● **Materials provided**
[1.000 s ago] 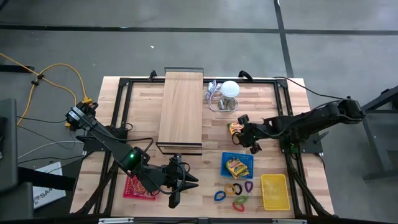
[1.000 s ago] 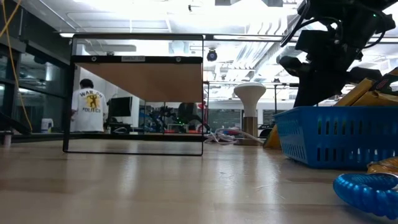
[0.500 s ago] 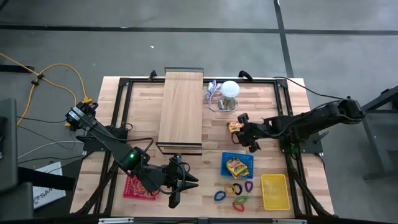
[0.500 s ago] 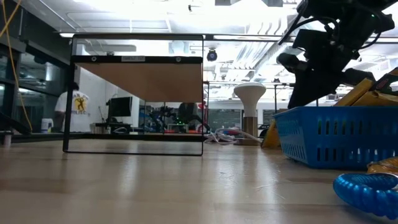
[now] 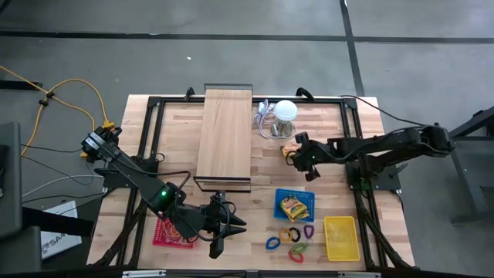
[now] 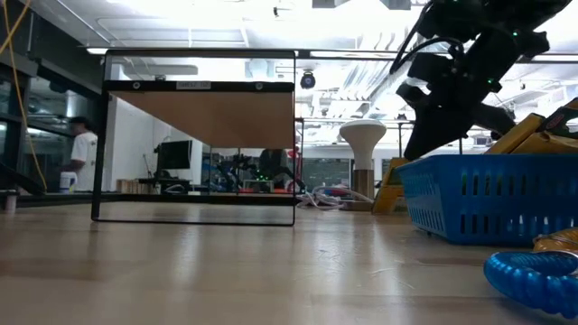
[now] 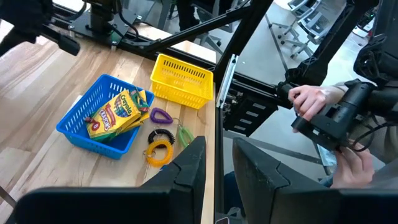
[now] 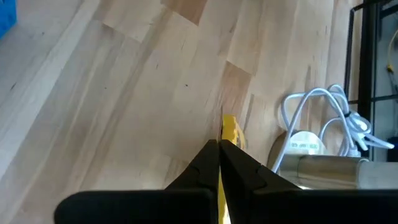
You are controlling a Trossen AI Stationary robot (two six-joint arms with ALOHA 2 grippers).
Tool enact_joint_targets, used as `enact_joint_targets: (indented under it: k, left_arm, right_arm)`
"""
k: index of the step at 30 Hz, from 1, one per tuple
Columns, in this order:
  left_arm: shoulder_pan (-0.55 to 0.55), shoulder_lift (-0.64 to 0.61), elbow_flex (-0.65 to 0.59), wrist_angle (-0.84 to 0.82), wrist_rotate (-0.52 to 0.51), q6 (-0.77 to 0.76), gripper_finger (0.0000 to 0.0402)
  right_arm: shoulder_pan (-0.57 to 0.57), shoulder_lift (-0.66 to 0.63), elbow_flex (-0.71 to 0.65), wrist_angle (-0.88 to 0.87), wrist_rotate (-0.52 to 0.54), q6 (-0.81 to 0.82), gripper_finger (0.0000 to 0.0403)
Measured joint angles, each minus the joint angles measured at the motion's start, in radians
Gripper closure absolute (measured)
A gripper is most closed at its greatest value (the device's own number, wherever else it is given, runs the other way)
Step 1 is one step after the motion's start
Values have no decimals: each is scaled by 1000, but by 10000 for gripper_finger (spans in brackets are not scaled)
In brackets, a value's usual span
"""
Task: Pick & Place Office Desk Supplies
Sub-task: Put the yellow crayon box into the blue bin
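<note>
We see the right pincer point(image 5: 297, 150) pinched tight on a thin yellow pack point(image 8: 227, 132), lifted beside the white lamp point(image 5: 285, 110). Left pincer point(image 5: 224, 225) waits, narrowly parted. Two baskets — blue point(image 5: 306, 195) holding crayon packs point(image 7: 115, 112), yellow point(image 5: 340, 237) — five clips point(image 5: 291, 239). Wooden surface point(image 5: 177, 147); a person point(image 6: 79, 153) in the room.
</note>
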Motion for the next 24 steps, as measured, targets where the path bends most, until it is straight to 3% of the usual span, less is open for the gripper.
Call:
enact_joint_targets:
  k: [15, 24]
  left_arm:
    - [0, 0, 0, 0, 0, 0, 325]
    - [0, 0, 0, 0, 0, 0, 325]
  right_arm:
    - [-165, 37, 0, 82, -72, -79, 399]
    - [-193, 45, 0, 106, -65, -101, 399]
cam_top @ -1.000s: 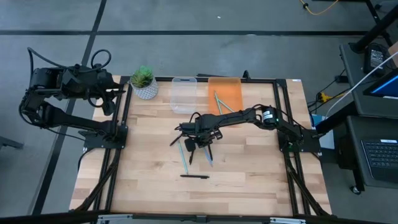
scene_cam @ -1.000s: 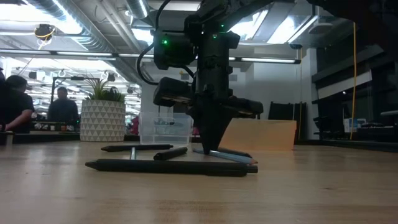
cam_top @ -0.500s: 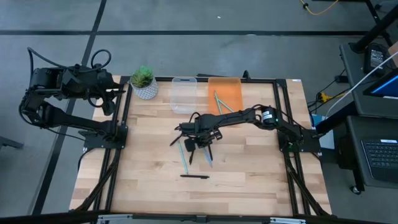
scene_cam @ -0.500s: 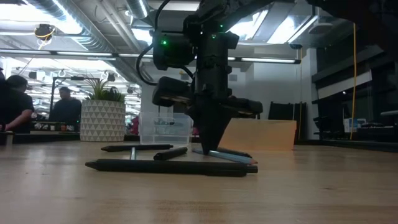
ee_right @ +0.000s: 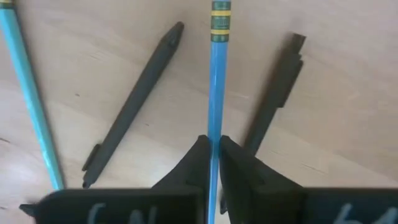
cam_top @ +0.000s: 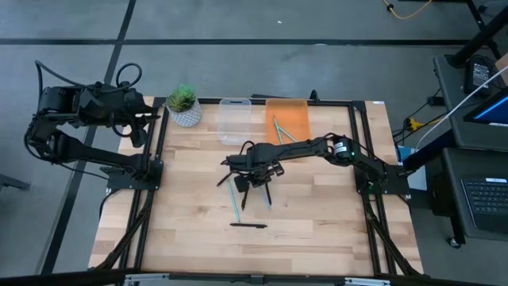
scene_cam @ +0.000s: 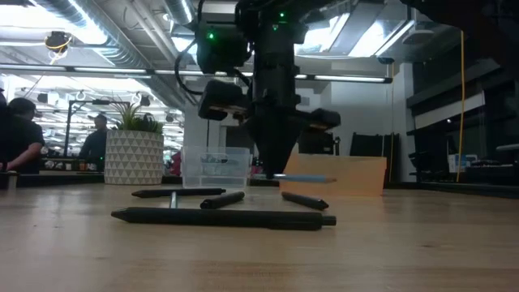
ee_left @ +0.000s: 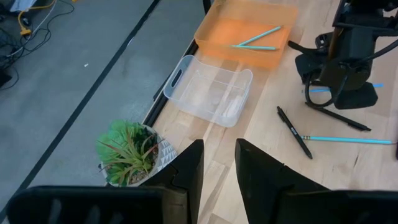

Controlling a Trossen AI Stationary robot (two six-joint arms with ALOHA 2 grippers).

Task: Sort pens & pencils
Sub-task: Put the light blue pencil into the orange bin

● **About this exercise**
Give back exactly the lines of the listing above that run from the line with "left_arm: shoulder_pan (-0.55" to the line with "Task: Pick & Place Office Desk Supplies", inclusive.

● **Answer space**
  left_arm: shoulder_pan (-0.55 to 0.55), shoulder_lift (-0.64 to 0.61), elbow_flex (-0.65 to 0.59), wrist_angle (-0.84 to 0.82), wrist_rotate (-0.52 to 0.51), q6 (-0.77 to 0.76), gripper_finger (0.0000 to 0.0402)
  right_arm: shoulder_pan (-0.57 to 0.57), shoulder_lift (-0.66 to 0.63), elbow_flex (-0.71 to 0.65), wrist_angle (-0.88 to 0.87), wrist_rotate (-0.52 to 0.54), q6 (-0.81 to 0.82), gripper_finger (0.0000 to 0.0403)
Measured joint angles, each minus the joint angles measured at the motion's start, in radians
Gripper closure absolute (measured)
A gripper is most closed at its greatest value (the device's own number, wherever else it is given, runs the other way)
Step 1 is one step after the motion's start
Values have no decimals: each is scaled by 1000, but by 10000 for gripper_finger (spans in brackets are not scaled)
In brackets, a value's usual span
"""
Task: Pick & Place Office Desk Supplies

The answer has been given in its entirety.